-- Problem --
Extract all lines from the data beneath that include the word "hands".

(Source records)
##############################

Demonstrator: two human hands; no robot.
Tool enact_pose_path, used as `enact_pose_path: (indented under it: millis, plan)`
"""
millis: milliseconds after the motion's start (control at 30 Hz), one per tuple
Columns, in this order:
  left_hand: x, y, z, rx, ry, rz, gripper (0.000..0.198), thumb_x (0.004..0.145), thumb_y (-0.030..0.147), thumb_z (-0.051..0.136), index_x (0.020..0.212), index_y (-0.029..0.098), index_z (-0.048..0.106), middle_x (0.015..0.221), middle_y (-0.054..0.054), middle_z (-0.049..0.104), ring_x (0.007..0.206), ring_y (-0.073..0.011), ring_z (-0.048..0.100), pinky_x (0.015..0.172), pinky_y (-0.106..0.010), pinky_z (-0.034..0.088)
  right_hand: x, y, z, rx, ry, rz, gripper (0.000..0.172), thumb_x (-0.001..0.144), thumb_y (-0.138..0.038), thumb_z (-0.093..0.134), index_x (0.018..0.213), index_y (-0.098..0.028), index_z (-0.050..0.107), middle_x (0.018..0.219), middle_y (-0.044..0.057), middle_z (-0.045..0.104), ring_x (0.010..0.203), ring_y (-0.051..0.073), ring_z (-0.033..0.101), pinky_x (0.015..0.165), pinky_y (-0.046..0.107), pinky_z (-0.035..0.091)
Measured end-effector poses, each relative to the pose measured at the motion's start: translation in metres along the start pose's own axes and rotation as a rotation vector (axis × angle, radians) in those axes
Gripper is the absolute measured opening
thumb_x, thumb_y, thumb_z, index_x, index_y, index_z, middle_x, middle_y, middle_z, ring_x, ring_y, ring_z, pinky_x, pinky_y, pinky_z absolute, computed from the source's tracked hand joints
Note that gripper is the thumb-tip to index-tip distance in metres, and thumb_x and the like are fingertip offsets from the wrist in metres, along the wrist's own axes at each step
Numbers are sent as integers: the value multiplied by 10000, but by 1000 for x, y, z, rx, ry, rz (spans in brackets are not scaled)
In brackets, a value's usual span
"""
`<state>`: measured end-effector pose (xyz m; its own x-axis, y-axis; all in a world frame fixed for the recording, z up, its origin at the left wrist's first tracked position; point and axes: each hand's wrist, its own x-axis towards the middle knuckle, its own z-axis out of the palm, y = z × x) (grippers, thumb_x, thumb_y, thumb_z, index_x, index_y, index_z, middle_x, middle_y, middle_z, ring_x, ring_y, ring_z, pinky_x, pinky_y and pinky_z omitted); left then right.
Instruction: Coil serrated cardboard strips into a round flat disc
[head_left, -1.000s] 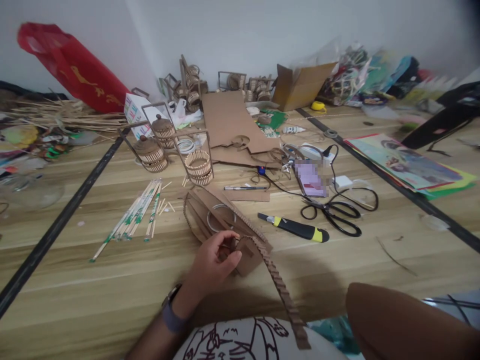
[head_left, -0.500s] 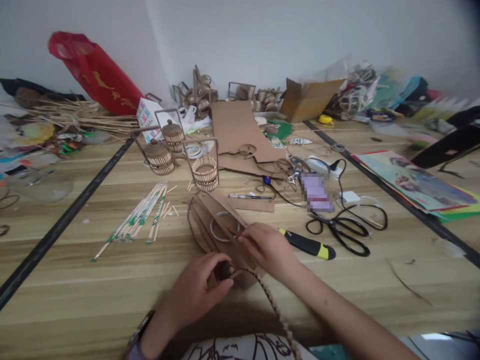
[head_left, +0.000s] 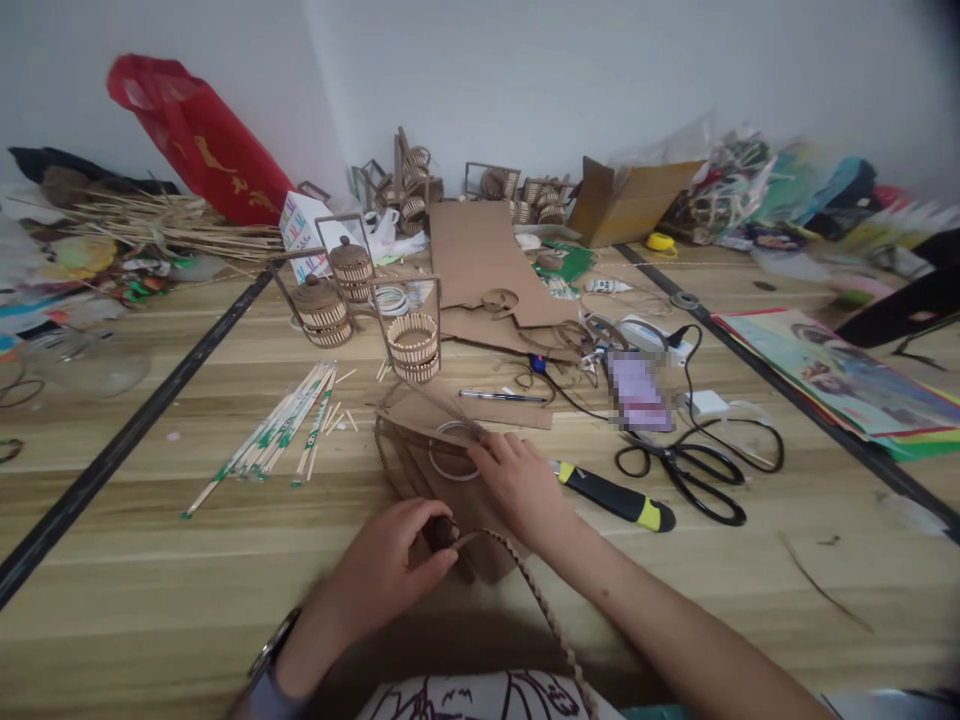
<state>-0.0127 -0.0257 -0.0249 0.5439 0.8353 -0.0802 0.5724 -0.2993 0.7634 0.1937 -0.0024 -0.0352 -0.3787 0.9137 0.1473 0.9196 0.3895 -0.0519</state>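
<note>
My left hand is closed, thumb and fingers round a small dark brown coil. A braided brown cord runs from beside the coil, arching right and down toward my lap. Farther forward, my right hand has its fingers closed on thin brown strips, which stretch leftward from it; the fingertips are partly hidden. Under the strips lie a brown cardboard piece and a white ring. A black and yellow utility knife lies just right of my right hand.
Miniature wooden buckets with handles, one an open bucket, stand ahead. Bundled sticks lie left. Black scissors, a phone and cables lie right. A pen and large cardboard are farther back.
My right hand has shifted slightly forward, swinging the strips so they lie flatter across the white ring. My left hand still grips the coil, having moved slightly left.
</note>
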Motion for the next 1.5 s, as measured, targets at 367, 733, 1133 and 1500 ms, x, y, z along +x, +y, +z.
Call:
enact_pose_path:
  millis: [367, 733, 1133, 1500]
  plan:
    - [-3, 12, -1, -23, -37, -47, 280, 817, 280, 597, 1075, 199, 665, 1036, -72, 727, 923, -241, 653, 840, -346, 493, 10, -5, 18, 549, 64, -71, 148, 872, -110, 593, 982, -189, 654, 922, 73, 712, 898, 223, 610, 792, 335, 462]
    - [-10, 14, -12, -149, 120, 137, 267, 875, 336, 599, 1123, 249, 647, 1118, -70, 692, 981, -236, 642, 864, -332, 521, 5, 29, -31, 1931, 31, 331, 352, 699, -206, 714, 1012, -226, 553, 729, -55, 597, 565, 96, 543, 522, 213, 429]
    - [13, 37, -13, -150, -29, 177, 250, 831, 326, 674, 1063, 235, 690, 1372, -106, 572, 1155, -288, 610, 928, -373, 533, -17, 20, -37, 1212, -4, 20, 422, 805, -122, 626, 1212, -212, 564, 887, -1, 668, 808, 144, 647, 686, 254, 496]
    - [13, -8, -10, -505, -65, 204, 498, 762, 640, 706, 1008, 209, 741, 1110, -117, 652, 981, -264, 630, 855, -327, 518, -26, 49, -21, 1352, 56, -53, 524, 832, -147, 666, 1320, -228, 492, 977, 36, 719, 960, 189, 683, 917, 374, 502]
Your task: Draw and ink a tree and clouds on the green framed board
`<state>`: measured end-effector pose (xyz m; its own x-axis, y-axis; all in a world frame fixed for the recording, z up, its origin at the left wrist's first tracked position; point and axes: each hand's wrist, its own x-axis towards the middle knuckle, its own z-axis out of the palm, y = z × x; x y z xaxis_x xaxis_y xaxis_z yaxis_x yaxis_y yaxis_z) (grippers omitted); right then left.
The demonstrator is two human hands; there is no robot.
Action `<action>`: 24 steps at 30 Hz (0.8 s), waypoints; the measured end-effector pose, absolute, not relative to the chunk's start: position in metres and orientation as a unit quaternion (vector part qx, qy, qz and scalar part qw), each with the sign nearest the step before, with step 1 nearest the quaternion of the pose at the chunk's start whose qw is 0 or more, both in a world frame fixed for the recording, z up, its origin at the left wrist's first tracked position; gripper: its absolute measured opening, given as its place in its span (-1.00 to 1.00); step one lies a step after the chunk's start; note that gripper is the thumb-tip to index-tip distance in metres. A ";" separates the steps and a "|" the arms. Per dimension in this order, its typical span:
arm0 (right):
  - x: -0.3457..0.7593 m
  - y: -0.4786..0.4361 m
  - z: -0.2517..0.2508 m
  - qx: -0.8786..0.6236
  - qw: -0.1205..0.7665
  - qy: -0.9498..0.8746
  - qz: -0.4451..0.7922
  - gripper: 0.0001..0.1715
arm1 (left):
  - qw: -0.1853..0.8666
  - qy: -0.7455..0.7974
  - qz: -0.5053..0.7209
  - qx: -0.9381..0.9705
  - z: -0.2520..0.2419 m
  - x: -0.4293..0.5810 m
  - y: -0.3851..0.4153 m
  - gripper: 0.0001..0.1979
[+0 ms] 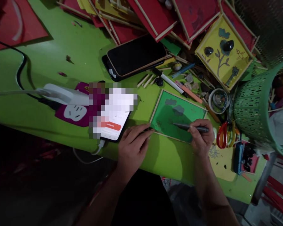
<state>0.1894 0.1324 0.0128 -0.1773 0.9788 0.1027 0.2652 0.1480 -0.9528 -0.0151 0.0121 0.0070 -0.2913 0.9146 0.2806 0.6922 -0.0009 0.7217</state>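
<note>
A green card panel [179, 115] edged with thin wooden sticks lies on the table, with cloud shapes and flower-like line drawings on it. My right hand [202, 137] is closed around a dark grey marker pen [191, 127], its tip at the middle of the panel. At the panel's lower left corner rests my left hand [135, 140], fingers stretched out and the tips touching the edge. A small dark spot by those fingertips is too unclear to name. Left of this hand lies a lit smartphone [115, 121], partly blurred out, with a white cable plugged in.
Stacked red and yellow stick-framed panels [153, 15] fill the back. Two dark phones [136, 56], loose pens, and stones [190, 78] lie before them. At right are a green basket [252, 100], scissors [223, 135] and a blue stapler-like object [238, 158]. A purple power strip [68, 117] sits left.
</note>
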 end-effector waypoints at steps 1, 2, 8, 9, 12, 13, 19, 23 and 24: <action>0.189 0.132 0.013 -0.488 0.414 -0.635 0.433 -0.87 | 0.137 0.693 0.405 0.580 0.007 -0.015 0.012 -0.66; 0.189 0.132 0.013 -0.486 0.413 -0.635 0.435 -0.88 | 0.137 0.693 0.404 0.582 0.007 -0.015 0.012 -0.67; 0.188 0.130 0.017 -0.497 0.397 -0.632 0.443 -0.86 | 0.135 0.694 0.401 0.582 0.008 -0.015 0.012 -0.66; 0.188 0.129 0.017 -0.498 0.393 -0.633 0.444 -0.86 | 0.135 0.695 0.400 0.582 0.008 -0.015 0.012 -0.66; 0.189 0.129 0.016 -0.493 0.385 -0.642 0.443 -0.86 | 0.135 0.693 0.404 0.582 0.007 -0.015 0.012 -0.67; 0.190 0.129 0.015 -0.489 0.386 -0.645 0.443 -0.87 | 0.136 0.693 0.406 0.581 0.007 -0.015 0.012 -0.67; 0.191 0.128 0.013 -0.485 0.367 -0.654 0.450 -0.89 | 0.136 0.694 0.404 0.581 0.009 -0.015 0.013 -0.66; 0.191 0.129 0.014 -0.488 0.373 -0.657 0.438 -0.90 | 0.133 0.693 0.404 0.583 0.008 -0.015 0.013 -0.66; 0.191 0.130 0.014 -0.486 0.381 -0.655 0.435 -0.90 | 0.134 0.693 0.404 0.582 0.008 -0.015 0.013 -0.67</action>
<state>0.1915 0.1297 0.0144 -0.2367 0.9685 0.0769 0.3058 0.1494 -0.9403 -0.0152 0.0126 0.0078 -0.2857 0.9151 0.2845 0.6990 -0.0041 0.7151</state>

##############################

-- Result of the task --
Demonstrator: two human hands; no robot.
The demonstrator is two human hands; there is no robot.

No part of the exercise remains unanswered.